## TASK INSTRUCTIONS
In the material below, how many lines include the string "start"? Answer with the number and nothing else.

## STORED DATA
---+---
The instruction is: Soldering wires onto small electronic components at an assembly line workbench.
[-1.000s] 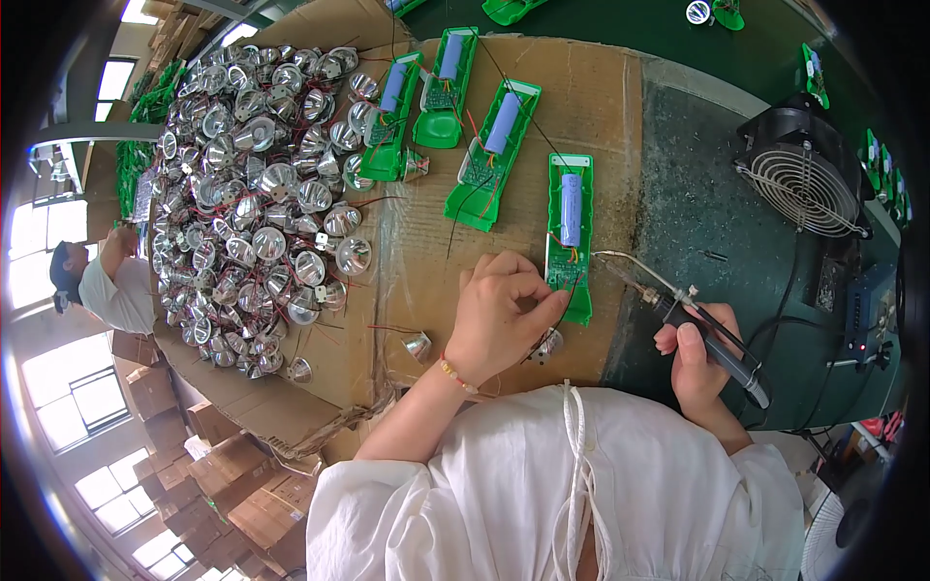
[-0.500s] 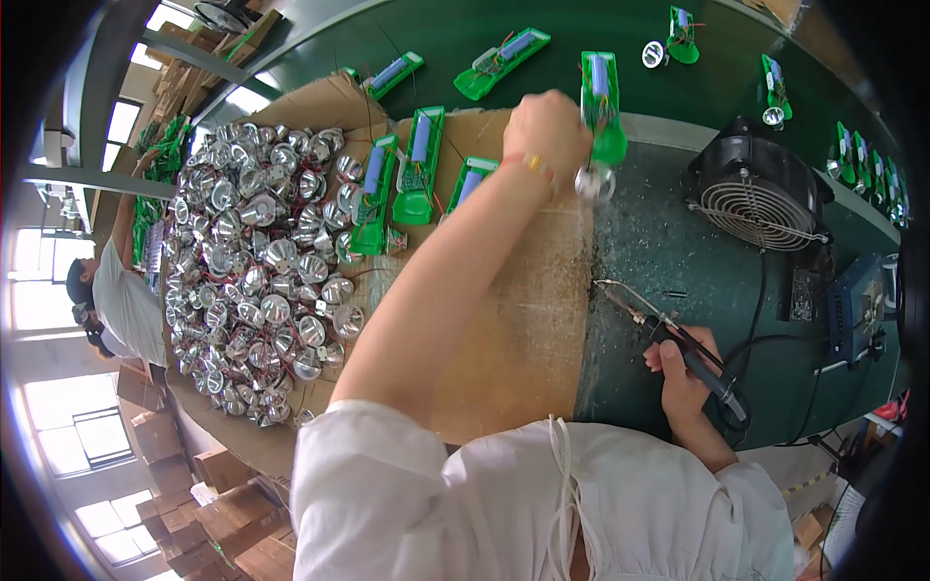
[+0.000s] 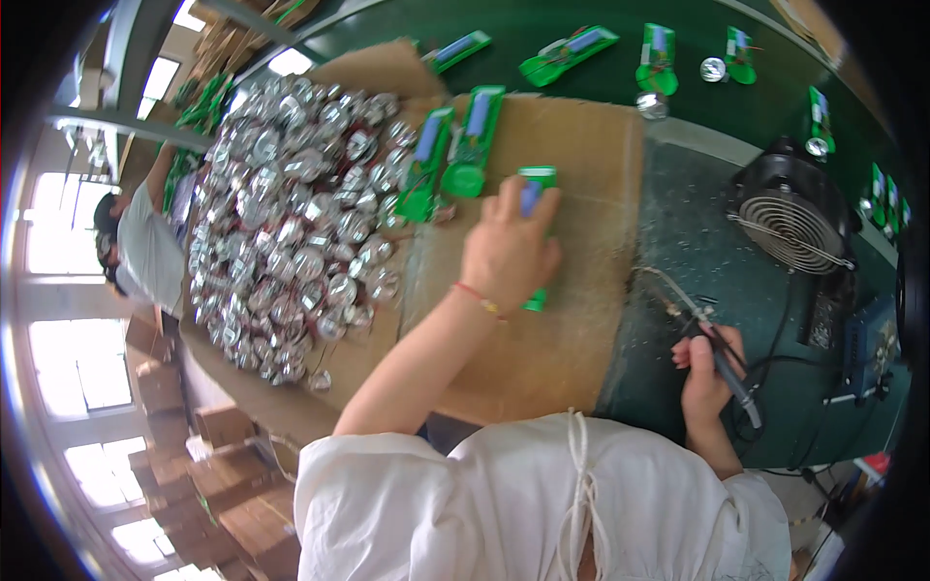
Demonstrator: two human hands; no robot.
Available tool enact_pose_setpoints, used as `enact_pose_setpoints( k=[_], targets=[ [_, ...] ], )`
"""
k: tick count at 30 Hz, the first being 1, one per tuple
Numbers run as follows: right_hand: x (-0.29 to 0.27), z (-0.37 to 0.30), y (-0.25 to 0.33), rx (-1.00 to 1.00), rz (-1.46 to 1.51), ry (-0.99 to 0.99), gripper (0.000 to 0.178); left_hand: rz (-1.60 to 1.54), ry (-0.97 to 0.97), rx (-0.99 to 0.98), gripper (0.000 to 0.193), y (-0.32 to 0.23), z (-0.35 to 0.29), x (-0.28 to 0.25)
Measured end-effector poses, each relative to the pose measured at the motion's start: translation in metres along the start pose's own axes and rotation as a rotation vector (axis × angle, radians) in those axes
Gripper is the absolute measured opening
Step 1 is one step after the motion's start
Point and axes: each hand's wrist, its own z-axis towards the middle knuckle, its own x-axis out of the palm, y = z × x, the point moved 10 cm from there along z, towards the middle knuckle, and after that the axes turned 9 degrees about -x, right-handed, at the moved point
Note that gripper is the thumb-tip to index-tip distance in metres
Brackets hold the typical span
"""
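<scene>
My left hand (image 3: 509,250) is over the brown cardboard (image 3: 572,339), its fingers and thumb around a green plastic housing (image 3: 539,176) with a blue cylindrical battery. The hand hides most of that housing. My right hand (image 3: 707,373) grips a soldering iron (image 3: 728,373) with a dark handle, its thin metal tip pointing up and left over the green bench. Two similar green housings (image 3: 473,145) with batteries and small circuit boards lie left of my left hand, beside a heap of shiny reflector cups (image 3: 291,232).
Several housings lie along the far green surface, one (image 3: 657,68) with a reflector cup (image 3: 652,105) at its end. A black fan (image 3: 790,218) and a blue box-shaped device (image 3: 862,339) with cables stand at the right. Another person (image 3: 145,242) works at far left.
My left hand has left a housing at the far edge and come back nearer, onto another housing on the cardboard. My right hand still holds the soldering iron. The whole view has shifted.
</scene>
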Motion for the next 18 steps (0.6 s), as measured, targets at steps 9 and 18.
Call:
enact_pose_setpoints(
  k=[9, 18],
  targets=[
    [-0.005, -0.004, 0.014, -0.156, -0.096, -0.007, 0.022, -0.283, -0.251, -0.063, 0.025, 0.032, -0.101, -0.073],
    [0.023, -0.012, 0.022, -0.119, -0.084, 0.102, 0.022, -0.616, 0.065, -0.793, 0.02, 0.15, -0.161, -0.015]
  ],
)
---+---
## YOUR RESPONSE
2